なんて言っていいのか良くわからないけれども、すごく身近な人が突然いなくなってしまうような戸惑いを感じた。
特別僕は志村けんの良いファンと言う訳ではないのだけれども、その日はなんだかとても悲しくなった。
物心ついた頃の記憶では、ドリフターズの8時だよ全員集合は、うちの家では親たちに隠れて上の兄たちとこっそりと見るものだった。
厳格な祖母はこの番組は低俗で、見ると本当に頭が悪くなると思っていた節があり、「カラスの勝手でしょ」と歌うだけでも祖母は顔をしかめたものだ。
ナンセンスなギャグや、大仕掛けの舞台装置、生放送っぽいドタバタ、お約束の歌やダンス、下ネタっぽい笑いなど、子供ながらなんだかとても背徳な?感じで無性に面白かった。

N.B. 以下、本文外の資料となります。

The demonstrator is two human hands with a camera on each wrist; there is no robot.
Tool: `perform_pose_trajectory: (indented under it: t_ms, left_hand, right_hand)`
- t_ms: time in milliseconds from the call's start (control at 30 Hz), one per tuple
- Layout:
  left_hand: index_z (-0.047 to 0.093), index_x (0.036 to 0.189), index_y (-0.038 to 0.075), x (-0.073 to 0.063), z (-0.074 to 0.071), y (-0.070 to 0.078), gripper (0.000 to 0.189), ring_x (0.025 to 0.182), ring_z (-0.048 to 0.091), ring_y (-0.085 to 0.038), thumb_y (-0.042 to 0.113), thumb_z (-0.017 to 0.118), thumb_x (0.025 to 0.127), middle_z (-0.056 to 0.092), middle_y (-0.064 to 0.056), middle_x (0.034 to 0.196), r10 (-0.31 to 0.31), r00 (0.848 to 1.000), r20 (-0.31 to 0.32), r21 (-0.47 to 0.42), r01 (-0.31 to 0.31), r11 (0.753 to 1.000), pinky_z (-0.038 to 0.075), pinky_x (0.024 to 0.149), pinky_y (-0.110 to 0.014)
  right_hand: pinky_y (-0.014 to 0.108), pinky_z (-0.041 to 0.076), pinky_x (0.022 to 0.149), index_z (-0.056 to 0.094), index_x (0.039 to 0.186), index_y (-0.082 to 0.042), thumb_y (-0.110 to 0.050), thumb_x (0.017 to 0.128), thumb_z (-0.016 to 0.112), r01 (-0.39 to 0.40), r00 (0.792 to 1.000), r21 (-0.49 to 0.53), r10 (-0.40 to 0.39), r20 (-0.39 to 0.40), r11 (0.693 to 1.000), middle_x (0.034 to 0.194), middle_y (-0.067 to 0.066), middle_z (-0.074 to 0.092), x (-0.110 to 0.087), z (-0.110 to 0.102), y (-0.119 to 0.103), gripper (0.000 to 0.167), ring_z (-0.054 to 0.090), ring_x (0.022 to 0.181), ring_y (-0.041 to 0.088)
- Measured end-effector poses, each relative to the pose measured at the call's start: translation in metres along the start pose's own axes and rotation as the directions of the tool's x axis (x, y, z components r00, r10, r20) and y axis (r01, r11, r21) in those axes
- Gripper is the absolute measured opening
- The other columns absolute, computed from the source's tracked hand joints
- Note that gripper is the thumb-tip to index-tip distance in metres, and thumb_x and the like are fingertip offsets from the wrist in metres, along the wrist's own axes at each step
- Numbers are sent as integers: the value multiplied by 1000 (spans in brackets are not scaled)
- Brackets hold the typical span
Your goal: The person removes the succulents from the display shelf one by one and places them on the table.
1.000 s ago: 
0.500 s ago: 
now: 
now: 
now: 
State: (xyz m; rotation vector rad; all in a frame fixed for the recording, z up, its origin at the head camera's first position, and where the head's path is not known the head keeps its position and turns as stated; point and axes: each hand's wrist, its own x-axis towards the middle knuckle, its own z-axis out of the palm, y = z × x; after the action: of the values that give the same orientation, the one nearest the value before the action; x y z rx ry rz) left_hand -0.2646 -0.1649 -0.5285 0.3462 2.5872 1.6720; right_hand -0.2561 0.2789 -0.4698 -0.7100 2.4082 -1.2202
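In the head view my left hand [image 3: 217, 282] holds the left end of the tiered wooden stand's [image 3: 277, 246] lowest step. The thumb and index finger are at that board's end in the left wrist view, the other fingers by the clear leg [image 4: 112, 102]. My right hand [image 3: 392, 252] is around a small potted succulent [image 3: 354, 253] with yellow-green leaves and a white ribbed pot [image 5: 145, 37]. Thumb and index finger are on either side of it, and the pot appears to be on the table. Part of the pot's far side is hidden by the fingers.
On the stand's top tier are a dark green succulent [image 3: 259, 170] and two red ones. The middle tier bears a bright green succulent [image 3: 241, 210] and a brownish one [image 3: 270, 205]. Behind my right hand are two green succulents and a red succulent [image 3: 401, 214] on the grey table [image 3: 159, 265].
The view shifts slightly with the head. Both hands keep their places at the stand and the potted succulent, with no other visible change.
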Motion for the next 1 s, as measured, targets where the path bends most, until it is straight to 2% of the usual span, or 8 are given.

なにより全員集合を見ながら兄たちとゲラゲラ笑いあった時間は、親には内緒の秘密を兄たちと共有している様に感じたものだ。ドリフターズの中でも圧倒的に面白いのは志村けんだと話したが、兄は加藤茶の方が好きだったらしく良く言い合いをしたことを覚えている。
僕の志村けんは、兄たちとのそういう幸せな時間の記憶だ。
やがて兄たちは土曜日の夜は俺たちひょうきん族に乗り換え、僕は全員集合を見たかったけれどチャンネルの主導権はなかったので次第に志村けんを見なくなった。でも僕の中では志村けんは、笑いだったらひょうきん族のビートたけしよりも誰よりも面白い人だと思っていたし、今でもそう思っている。
笑いにもいろんな種類がある。
志村けんの笑いはチャップリンの無声映画お主人公の様に、ある種誰でも知っている変な人が、どこかでいろんな間違いを犯す。その所作が言葉とともに笑いになる。昔の喜劇役者の様なところが魅力だったと思う。
僕にとって懐かしい記憶と結びついたとっても楽しい時間を志村けんさんはテレビを通して与えてくれた。
志村けんさんのご冥福を祈ります。高井でした。